Given records:
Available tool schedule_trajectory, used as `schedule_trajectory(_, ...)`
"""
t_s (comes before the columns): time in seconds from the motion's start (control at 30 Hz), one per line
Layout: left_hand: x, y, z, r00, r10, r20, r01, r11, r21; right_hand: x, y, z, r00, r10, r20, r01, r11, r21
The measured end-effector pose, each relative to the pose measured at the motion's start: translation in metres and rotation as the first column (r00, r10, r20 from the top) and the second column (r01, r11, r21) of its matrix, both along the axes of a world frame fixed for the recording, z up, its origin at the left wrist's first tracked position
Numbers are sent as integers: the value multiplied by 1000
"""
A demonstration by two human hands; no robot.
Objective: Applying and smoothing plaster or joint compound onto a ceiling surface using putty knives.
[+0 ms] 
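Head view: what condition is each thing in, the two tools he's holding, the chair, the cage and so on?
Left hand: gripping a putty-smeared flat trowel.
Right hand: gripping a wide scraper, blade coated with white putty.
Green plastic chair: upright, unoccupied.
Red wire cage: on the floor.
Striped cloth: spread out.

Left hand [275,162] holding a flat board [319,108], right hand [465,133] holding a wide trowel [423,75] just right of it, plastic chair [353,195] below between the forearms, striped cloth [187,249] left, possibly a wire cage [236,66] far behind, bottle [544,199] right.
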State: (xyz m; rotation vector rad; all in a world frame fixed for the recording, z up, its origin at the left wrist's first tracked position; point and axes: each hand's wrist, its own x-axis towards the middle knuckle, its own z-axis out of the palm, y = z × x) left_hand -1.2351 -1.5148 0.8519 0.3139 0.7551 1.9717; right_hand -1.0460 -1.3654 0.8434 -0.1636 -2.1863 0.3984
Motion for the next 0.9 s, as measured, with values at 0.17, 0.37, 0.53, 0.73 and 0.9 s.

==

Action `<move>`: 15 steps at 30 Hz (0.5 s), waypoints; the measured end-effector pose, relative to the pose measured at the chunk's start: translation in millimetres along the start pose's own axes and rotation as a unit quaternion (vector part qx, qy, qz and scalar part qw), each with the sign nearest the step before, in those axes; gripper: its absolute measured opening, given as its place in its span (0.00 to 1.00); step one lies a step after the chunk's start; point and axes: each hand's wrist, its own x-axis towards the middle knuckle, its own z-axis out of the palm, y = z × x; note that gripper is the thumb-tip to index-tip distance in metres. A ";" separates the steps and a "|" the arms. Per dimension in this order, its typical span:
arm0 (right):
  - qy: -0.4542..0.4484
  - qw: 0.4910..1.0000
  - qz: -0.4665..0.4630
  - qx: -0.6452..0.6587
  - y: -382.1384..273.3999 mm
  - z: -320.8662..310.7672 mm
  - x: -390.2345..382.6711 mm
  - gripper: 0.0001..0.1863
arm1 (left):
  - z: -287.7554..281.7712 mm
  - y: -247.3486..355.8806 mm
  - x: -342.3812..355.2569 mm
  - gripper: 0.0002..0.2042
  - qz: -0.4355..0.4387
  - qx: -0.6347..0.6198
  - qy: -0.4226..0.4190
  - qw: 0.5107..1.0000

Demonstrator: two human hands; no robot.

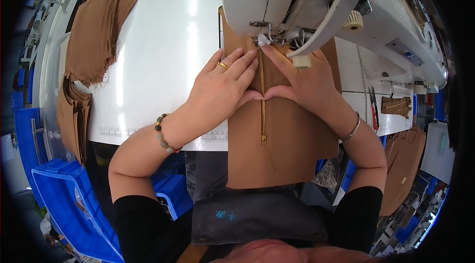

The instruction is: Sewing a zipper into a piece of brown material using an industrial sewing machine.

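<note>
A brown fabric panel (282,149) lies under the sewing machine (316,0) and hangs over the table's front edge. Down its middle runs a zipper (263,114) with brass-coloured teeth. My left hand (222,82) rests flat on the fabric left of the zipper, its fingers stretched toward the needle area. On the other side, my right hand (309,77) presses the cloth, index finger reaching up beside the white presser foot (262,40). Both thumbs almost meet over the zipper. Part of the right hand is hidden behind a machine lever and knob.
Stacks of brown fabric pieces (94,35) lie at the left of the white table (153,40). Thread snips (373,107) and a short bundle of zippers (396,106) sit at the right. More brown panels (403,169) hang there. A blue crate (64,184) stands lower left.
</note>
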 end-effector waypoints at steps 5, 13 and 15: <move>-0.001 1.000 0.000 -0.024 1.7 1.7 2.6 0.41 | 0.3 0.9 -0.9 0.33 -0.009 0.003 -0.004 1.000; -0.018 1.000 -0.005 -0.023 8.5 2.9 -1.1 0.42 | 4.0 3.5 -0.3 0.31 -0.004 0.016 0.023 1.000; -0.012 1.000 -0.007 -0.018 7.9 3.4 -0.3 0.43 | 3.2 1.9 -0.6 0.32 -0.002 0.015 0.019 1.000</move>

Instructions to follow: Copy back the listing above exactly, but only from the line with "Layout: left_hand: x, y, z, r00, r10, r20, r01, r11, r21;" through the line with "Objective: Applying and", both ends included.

Answer to this problem:
Layout: left_hand: x, y, z, r00, r10, r20, r01, r11, r21; right_hand: x, y, z, r00, r10, r20, r01, r11, r21
The measured end-effector pose, each relative to the pose measured at the motion's start: translation in metres and rotation as the first column (r00, r10, r20 from the top) and the second column (r01, r11, r21) of its matrix, both along the axes of a world frame fixed for the recording, z up, its origin at the left wrist's first tracked position
Numbers are sent as integers: the value multiplied by 1000
"""
A demonstration by two human hands; no robot.
Objective: Applying and smoothing plaster or joint compound onto a ceiling surface using putty knives.

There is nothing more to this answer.